◆ **RECORDS PROVIDED**:
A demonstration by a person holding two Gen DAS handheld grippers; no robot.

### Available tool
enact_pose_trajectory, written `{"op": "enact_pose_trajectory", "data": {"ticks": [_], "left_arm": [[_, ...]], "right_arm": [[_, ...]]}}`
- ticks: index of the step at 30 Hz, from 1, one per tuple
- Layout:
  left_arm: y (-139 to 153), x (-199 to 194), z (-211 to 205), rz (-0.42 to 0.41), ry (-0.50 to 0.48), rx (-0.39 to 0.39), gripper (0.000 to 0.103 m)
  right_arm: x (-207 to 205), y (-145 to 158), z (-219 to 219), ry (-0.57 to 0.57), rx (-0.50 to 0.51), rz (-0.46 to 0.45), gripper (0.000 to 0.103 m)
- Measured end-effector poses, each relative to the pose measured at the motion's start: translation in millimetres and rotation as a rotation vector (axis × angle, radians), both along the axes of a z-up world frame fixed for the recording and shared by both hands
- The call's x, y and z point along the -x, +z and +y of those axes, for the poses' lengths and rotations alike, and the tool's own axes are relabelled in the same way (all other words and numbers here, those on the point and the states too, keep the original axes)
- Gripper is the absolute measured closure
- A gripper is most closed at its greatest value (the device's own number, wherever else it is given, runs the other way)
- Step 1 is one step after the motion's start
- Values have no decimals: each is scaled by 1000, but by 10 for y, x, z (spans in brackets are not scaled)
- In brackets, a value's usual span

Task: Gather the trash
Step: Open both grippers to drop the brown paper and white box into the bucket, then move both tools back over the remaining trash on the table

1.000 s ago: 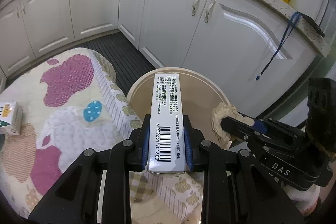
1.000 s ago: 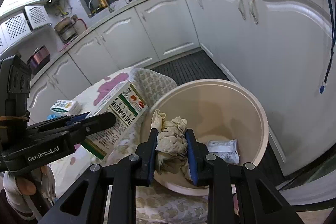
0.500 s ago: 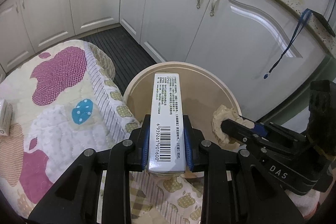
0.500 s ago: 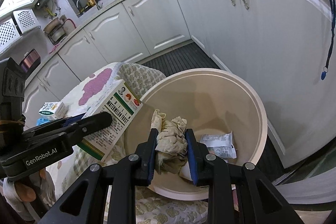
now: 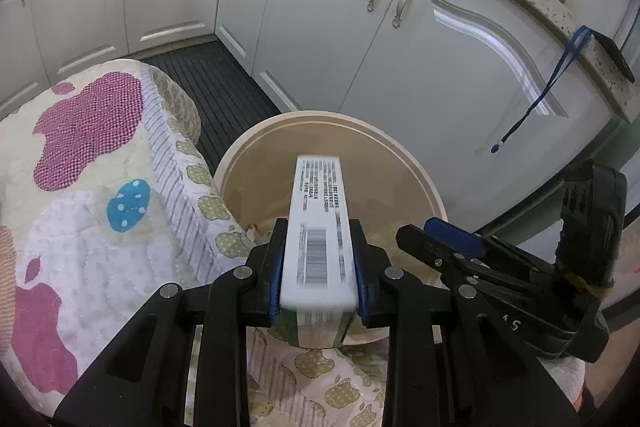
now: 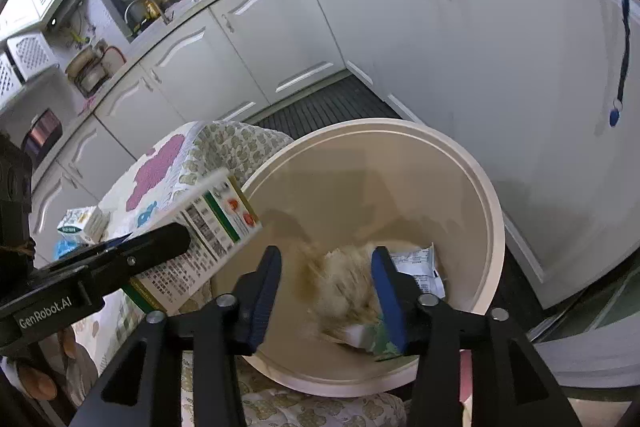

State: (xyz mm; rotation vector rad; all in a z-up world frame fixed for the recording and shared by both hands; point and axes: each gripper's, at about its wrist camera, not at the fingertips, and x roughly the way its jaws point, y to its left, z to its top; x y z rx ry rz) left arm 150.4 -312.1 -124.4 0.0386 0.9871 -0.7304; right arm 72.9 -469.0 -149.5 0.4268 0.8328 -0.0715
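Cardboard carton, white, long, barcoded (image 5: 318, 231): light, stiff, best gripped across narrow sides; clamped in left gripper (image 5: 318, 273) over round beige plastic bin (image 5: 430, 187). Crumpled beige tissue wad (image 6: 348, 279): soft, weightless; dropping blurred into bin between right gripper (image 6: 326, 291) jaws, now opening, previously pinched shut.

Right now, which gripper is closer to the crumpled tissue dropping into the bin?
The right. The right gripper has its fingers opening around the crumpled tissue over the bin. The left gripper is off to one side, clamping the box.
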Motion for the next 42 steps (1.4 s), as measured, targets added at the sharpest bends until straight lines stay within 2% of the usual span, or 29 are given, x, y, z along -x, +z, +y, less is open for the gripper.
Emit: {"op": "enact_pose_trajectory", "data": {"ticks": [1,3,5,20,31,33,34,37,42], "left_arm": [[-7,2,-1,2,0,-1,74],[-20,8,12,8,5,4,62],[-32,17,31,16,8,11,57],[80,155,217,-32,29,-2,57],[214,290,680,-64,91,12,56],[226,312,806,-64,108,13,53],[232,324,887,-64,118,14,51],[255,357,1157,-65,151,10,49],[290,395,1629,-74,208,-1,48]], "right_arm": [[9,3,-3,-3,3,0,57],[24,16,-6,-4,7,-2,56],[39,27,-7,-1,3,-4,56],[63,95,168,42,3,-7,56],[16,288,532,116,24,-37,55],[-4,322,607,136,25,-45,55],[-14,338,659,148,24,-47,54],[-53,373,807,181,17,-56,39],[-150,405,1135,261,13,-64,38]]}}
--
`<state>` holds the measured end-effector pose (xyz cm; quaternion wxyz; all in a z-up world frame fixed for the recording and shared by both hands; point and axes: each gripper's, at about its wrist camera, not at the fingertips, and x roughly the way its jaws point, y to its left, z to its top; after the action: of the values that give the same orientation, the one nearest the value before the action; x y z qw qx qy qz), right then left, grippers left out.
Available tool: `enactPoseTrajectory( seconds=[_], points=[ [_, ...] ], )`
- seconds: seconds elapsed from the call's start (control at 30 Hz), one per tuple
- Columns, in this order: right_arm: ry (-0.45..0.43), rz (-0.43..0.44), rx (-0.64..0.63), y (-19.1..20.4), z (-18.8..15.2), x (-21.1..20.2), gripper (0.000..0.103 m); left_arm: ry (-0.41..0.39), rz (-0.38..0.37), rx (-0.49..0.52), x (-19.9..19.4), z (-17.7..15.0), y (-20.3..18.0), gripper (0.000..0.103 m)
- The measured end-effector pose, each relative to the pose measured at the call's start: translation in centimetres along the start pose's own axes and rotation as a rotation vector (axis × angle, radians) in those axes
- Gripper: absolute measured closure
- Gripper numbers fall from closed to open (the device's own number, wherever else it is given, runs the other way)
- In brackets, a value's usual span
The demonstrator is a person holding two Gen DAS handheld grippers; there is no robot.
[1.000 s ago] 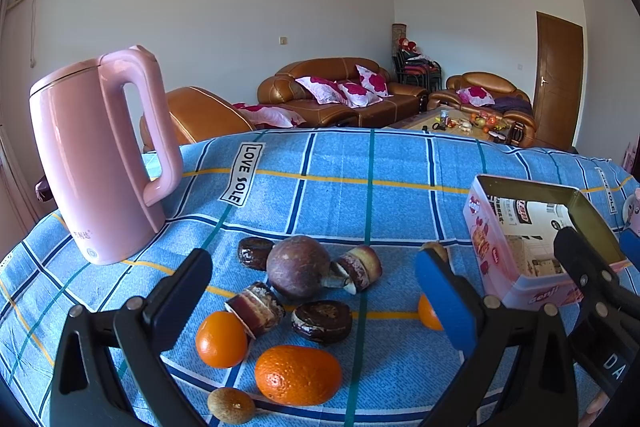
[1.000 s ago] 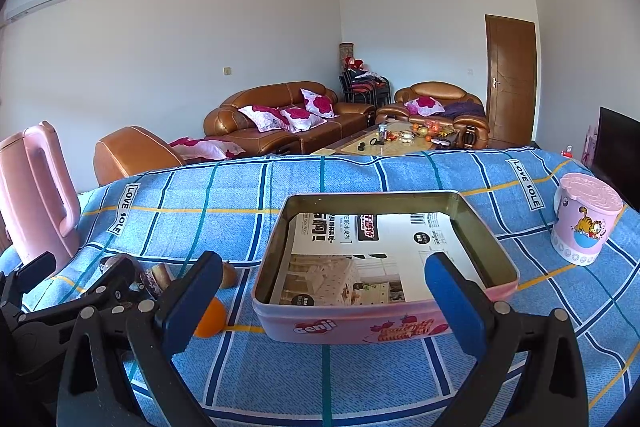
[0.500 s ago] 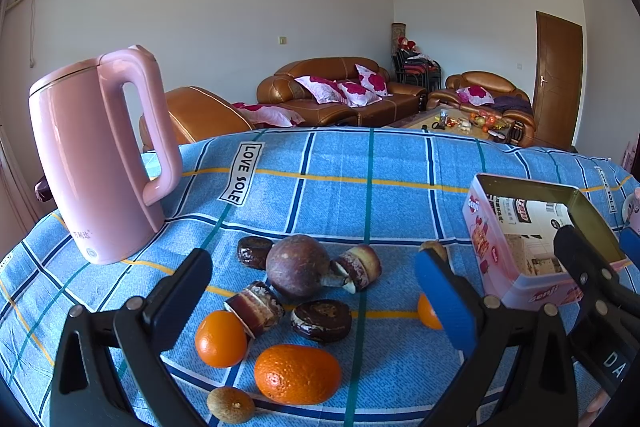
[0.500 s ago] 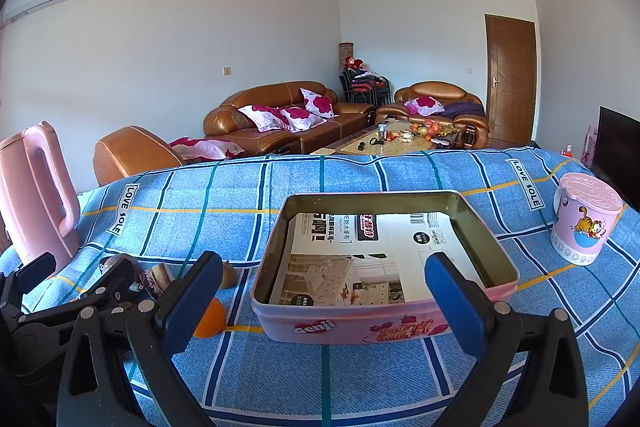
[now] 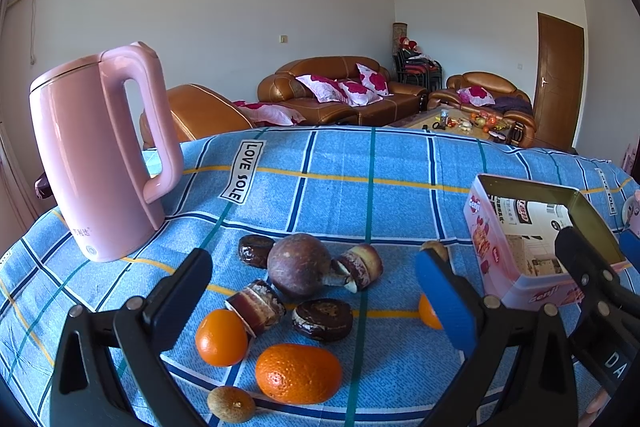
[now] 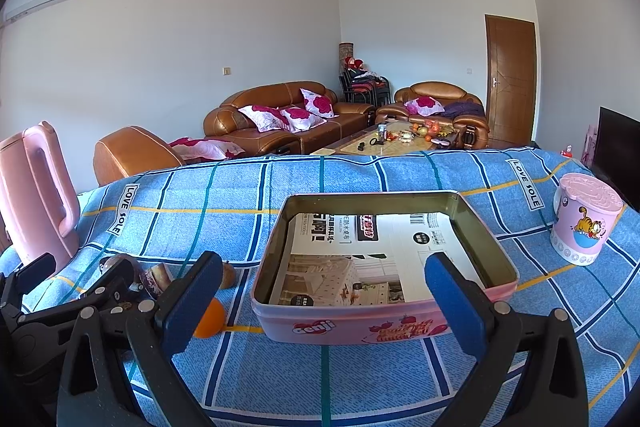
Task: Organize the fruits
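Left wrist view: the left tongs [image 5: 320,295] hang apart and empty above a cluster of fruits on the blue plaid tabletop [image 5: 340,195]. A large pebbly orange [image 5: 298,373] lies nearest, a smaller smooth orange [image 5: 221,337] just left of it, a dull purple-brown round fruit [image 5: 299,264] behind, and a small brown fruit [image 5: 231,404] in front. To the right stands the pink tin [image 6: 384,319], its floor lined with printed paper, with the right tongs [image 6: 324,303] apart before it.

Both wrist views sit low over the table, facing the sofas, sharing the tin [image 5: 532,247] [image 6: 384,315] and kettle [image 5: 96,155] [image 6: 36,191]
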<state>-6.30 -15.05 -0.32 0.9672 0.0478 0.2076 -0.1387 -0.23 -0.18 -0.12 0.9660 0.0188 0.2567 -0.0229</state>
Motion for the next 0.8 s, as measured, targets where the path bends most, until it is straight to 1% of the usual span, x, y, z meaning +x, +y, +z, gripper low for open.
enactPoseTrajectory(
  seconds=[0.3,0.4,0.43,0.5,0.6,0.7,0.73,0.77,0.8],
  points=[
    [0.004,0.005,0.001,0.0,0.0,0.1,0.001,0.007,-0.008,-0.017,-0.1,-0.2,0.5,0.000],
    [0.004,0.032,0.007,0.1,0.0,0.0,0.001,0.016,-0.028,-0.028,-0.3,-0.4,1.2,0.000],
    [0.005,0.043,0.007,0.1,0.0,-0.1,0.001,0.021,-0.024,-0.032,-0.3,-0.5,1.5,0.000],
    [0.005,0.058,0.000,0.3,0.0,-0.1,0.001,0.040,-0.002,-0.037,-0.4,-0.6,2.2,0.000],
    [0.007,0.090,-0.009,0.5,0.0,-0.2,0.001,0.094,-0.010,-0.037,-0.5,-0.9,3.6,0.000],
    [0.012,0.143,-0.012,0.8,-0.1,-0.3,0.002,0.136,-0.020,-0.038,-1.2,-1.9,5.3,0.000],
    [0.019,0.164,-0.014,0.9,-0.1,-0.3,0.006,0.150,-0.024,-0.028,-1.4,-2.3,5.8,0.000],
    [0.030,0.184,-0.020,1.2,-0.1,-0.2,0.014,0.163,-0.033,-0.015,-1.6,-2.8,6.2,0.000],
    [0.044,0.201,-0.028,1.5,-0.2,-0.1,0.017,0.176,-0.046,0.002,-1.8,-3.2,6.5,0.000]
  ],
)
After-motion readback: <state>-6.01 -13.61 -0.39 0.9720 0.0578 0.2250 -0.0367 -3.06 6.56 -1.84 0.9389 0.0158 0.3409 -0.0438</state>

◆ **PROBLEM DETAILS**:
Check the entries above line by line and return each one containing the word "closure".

◆ **SOLUTION FOR THIS PROBLEM**:
- Gripper is the absolute measured closure
- Gripper: absolute measured closure

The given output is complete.